Je suis déçu d'avoir eu autant de blessures et de ne pas avoir pu accomplir ce que je voulais accomplir. Sans ses blessures, j'aurais sans doute pu jouer en Championship. Avec Leyton Orient, on l'a manqué aux tirs au but et j'ai moi-même manqué un pénalty. Mais d'un autre côté, il y a beaucoup de fierté d'être parvenu à faire une si belle carrière ici depuis dix ans en étant arrivé par la petite porte et ne connaissant pas les divisions inférieures anglaises. J'ai toujours su rebondir, j'ai connu trois montées, une finale des playoffs à Wembley, marqué à Wolverhampton et Charlton. Chaque année, il s'est passé quelque chose. Je n'ai jamais eu une saison sans ascenseur émotionnel. J'ai aussi été capitaine à Leyton Orient et maintenant à Swindon. Cela veut dire que tu as gagné le respect de tes entraîneurs et de tes partenaires. Forcément, c'est gratifiant. Je vais même être clair, pour rien au monde je ne changerais ma carrière pour une carrière en Ligue 2 ou en National. En plus, j'ai partagé tous ces moments avec ma famille et notamment mon grand-père qui vient malheureusement de disparaître. Il était venu me voir plusieurs fois jouer en Angleterre et lors de la finale des play-offs à Wembley avec Leyton Orient. Je suis heureux qu'il ait pu vivre ce genre de moment.

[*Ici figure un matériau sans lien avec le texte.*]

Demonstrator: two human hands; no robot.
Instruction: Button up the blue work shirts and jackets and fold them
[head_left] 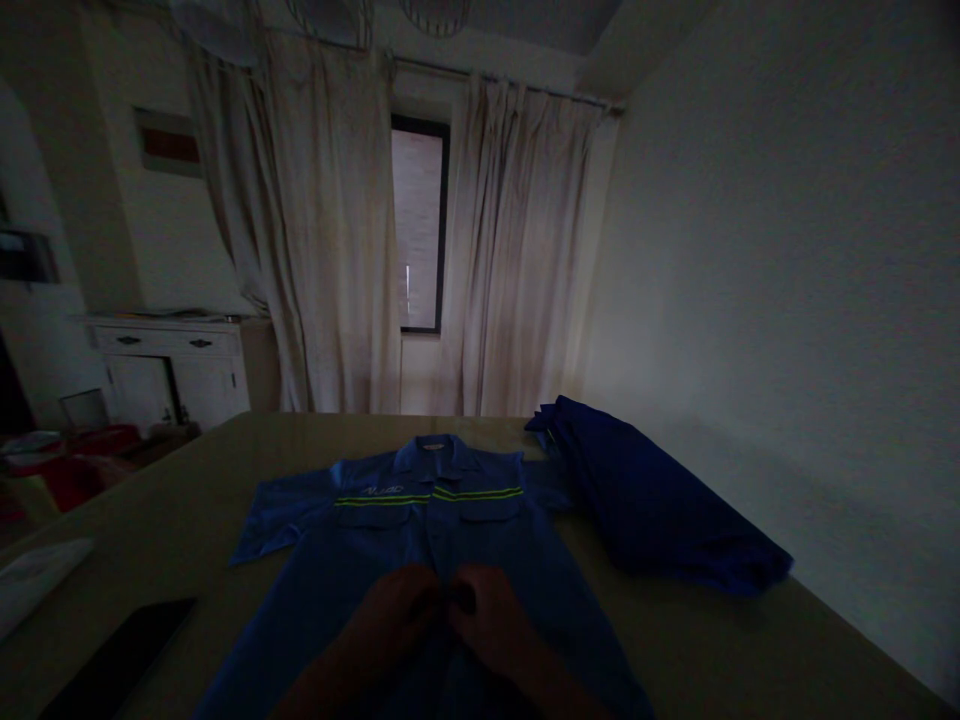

Qu'aimeriez-vous encore vivre ?
Quand je suis arrivé ici, j'avais un objectif : jouer en Championship. Pour l'anecdote, j'ai une bouteille de champagne à la maison qui vient de Troyes. Je me suis toujours promis de l'ouvrir uniquement si je parvenais à jouer en Championship. Or, ce n'est toujours pas le cas. Ma femme me dit à chaque fois : “Il ne va pas être très bon ce champagne si on continue de le laisser comme tel” (rires). Et puis, si c'est possible, connaître à nouveau une montée. Comme je le disais tout à l'heure, les célébrations de MK Dons m'ont laissé un goût amer et j'aimerais bien vivre une dernière montée avec les fans et mes enfants en ayant joué toute une saison. On n'a pas pu en faire une avec Swindon l'année dernière à cause du Covid. J'espère en revivre au moins une avant la fin de ma carrière.»